◆ **Task description**
Print the listing in full, exactly as it stands.
━━━━━━
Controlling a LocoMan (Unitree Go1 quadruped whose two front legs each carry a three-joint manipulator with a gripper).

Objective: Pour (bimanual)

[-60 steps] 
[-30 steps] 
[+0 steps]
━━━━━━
◆ **Expected answer**
Controlling a LocoMan (Unitree Go1 quadruped whose two front legs each carry a three-joint manipulator with a gripper).

Objective: Pour (bimanual)

[-60 steps] 
[-30 steps] 
[+0 steps]

That wraps up the answer.